-- Problem details --
Report the number of lines in the records below that contain the word "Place", and nothing more.

[Start of Attachment]

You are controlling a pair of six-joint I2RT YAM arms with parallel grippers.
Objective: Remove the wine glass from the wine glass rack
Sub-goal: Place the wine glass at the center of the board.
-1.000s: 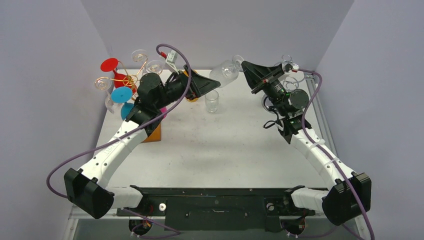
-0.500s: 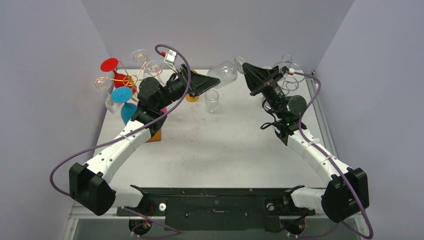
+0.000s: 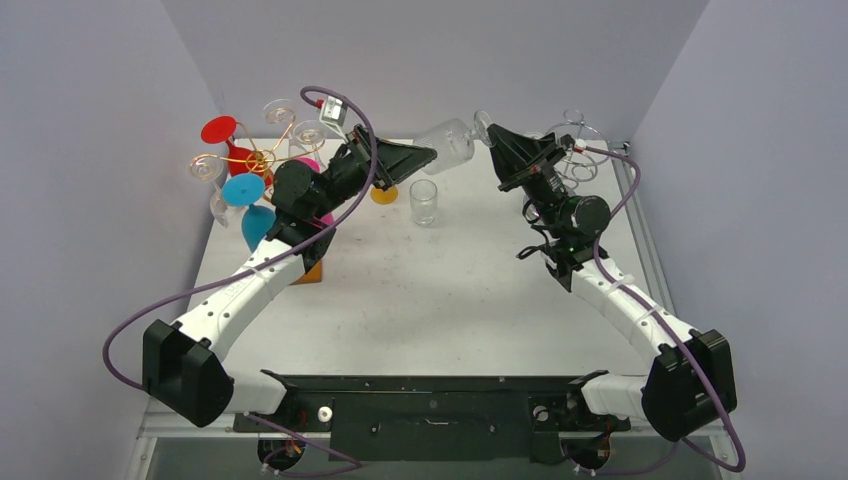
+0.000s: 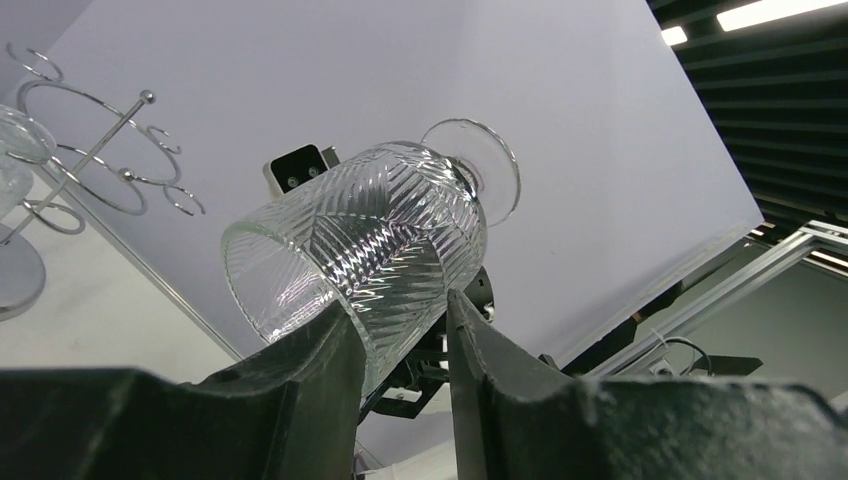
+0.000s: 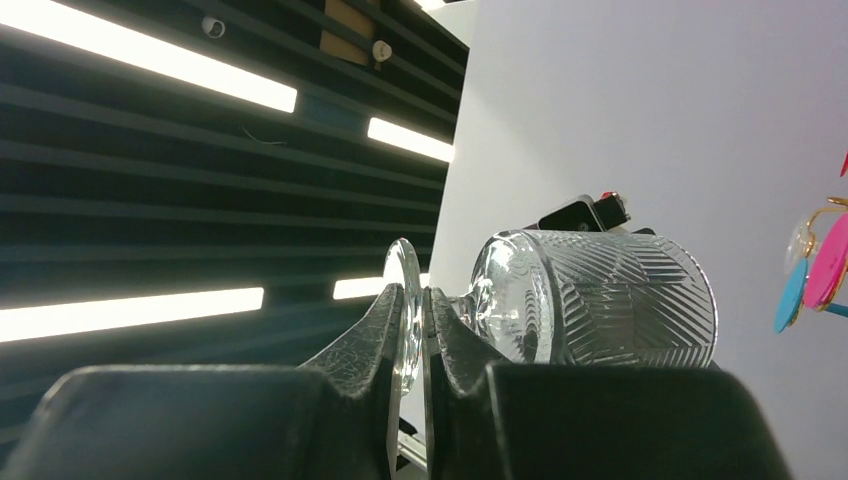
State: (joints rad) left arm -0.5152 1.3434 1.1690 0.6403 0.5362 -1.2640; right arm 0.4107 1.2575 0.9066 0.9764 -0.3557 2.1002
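Top external view shows the clear cut-glass wine glass (image 3: 448, 140) lying on its side in the air above the far middle of the table (image 3: 450, 290), slung between the two arms and well apart from the silver wire rack (image 3: 578, 150) at the far right. From up there the right gripper (image 3: 488, 130) meets the glass at its foot end and the left gripper (image 3: 428, 155) meets it at the bowl end, but the jaws themselves are too small to read. Right wrist view settles one side: its two fingers are pinched nearly together on the thin disc of the foot (image 5: 402, 300), with the stem and patterned bowl (image 5: 600, 300) jutting out to the right. Left wrist view shows a narrow gap between its two fingers (image 4: 300, 380), with the lower wall of the bowl close to the rim sitting in that gap; I cannot tell whether the pads are pressing on the glass. Only the overhead view takes in the gold rack (image 3: 262, 158) at the far left, hung with red, blue and pink glasses, and a small clear tumbler (image 3: 424, 202) standing on the table below the held glass.
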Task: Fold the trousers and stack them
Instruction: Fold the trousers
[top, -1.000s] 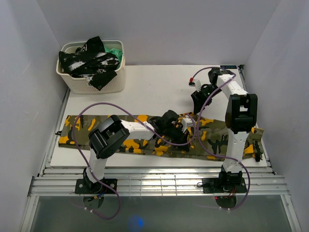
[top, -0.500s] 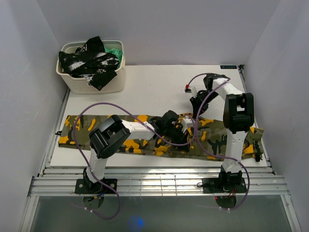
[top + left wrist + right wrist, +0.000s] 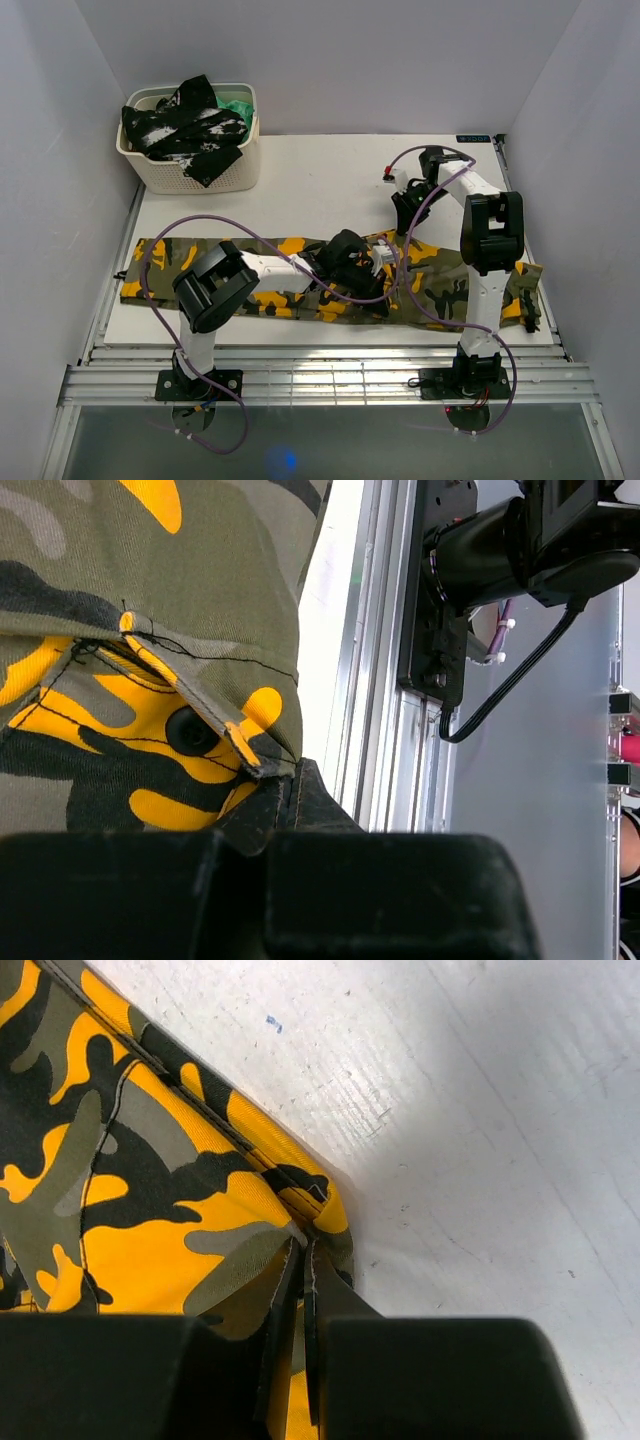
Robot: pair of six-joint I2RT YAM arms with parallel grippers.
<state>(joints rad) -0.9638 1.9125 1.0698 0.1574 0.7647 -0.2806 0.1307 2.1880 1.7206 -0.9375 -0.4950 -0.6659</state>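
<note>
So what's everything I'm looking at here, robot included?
trousers: one pair, camouflage of olive green, black and yellow-orange, spread lengthwise across the near part of the table
laundry basket: one, cream-white, far left corner of the table
mottled garment: one, black and white, heaped in the basket and hanging over its rim
green cloth: one, plain green, in the basket at its right side
table: one, white
left arm: one, white and black, reaching to the middle of the trousers
right arm: one, white and black, reaching to the trousers' far edge
left tool: one, black, shut on the trousers
right tool: one, black, shut on the trousers' edge
</note>
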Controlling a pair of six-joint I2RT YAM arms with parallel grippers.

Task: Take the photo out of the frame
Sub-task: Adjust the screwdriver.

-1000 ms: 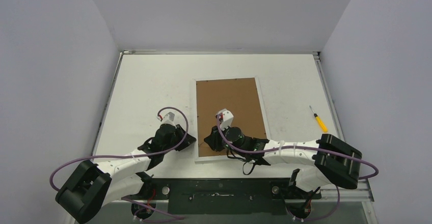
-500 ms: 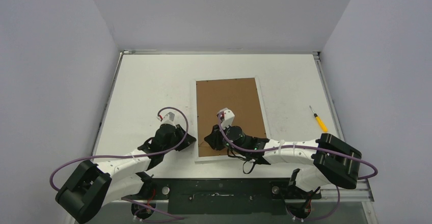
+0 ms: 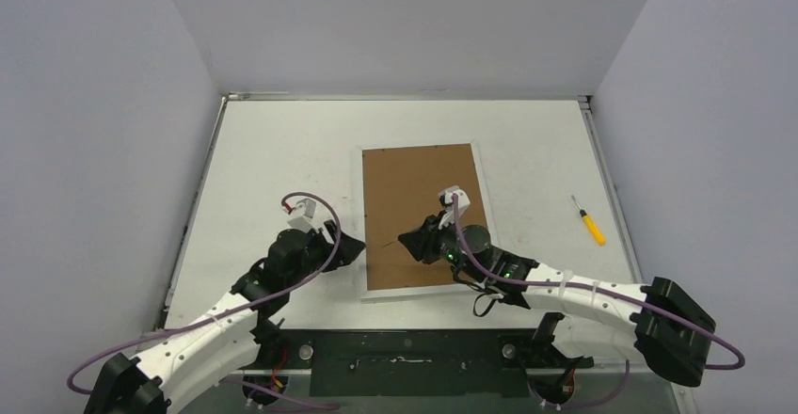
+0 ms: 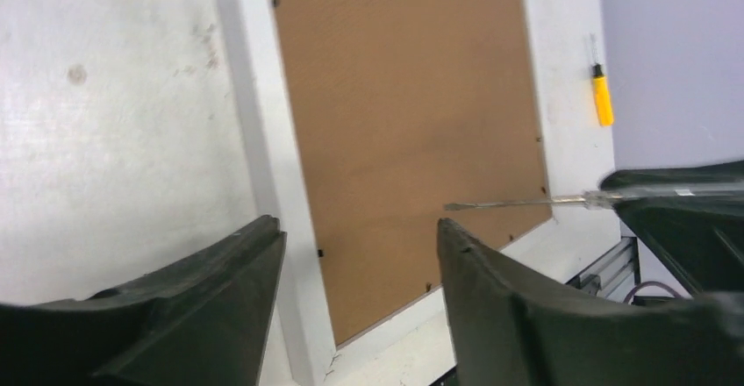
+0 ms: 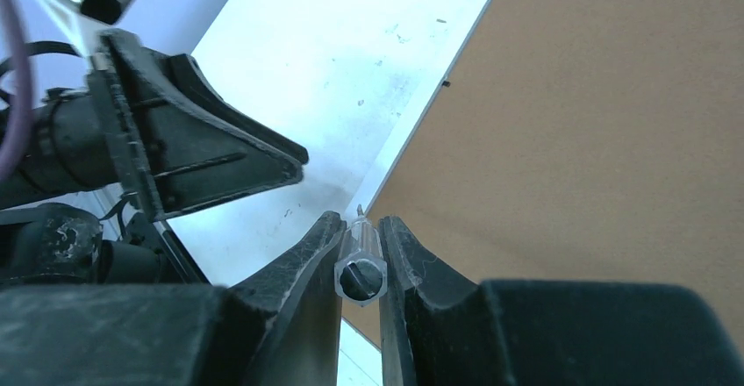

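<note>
The frame [image 3: 423, 212] is lying face down mid-table, long side running away from the arm bases, only its brown back [image 4: 404, 123] and narrow white border showing. Small dark tabs [image 4: 320, 252] are sitting along the back's edges. The right arm is reaching in low from the frame's near right corner, elbow out past that corner, forearm crossing the near end, wrist over the back. The right gripper [image 3: 419, 243] is pointing toward the frame's left border, fingers [image 5: 320, 254] pinching the clear-handled screwdriver [image 5: 360, 268] with almost no gap. Its thin metal shaft [image 4: 509, 202] is stretching across the near part of the back, tip ending short of the left border; whether the tip is touching the board, cannot tell. The left arm is stretching in from the frame's near left, wrist tilted down. The left gripper [image 3: 346, 249] is hovering just beside the left border near the near corner, jaws standing well apart, holding nothing. The table [image 3: 282, 169] is giving open room left of the frame, beyond its far end and right of it. A yellow-handled screwdriver [image 3: 591, 221] is lying loose on the table, well apart to the frame's right.
</note>
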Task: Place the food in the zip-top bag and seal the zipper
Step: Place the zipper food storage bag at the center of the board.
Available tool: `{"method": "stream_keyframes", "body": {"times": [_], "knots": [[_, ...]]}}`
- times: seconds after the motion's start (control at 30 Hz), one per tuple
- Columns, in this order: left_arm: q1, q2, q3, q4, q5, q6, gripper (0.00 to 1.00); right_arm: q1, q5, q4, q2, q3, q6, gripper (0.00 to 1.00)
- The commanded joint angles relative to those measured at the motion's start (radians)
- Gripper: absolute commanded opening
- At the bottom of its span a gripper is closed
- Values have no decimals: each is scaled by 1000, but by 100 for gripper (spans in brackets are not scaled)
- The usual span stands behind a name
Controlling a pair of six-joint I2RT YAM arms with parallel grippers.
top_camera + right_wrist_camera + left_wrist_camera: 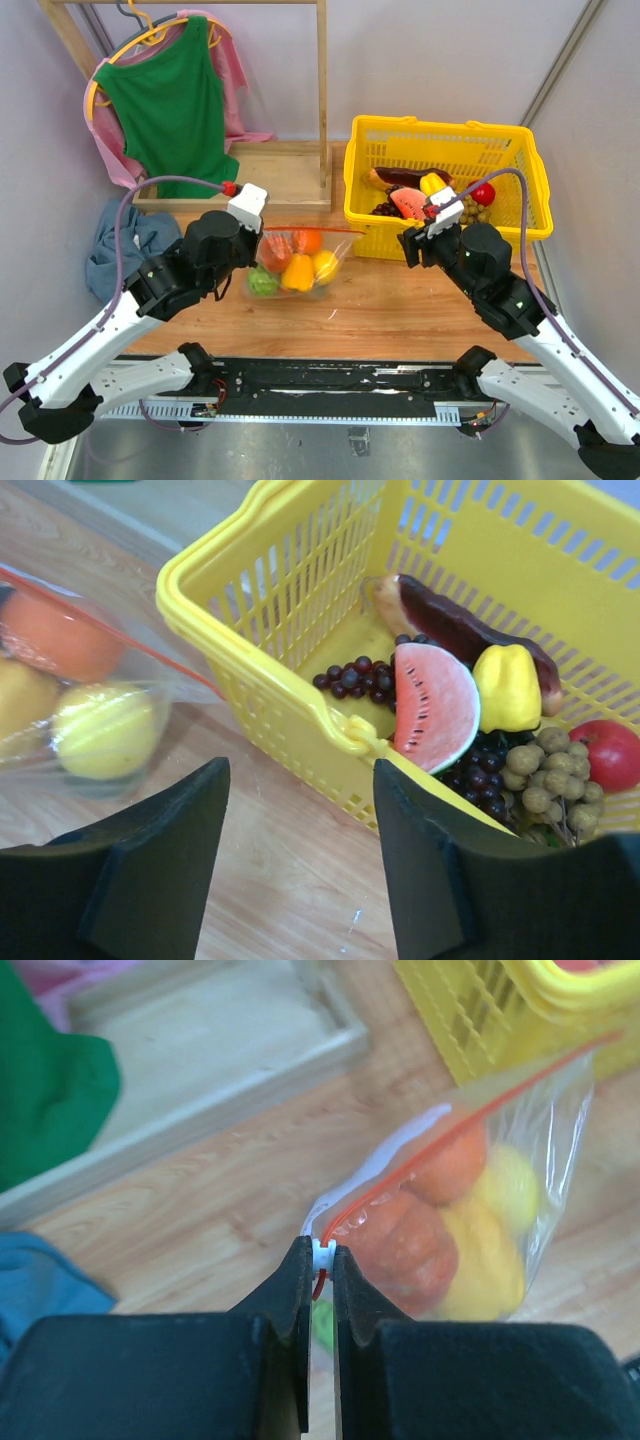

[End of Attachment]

-- Exercise result --
3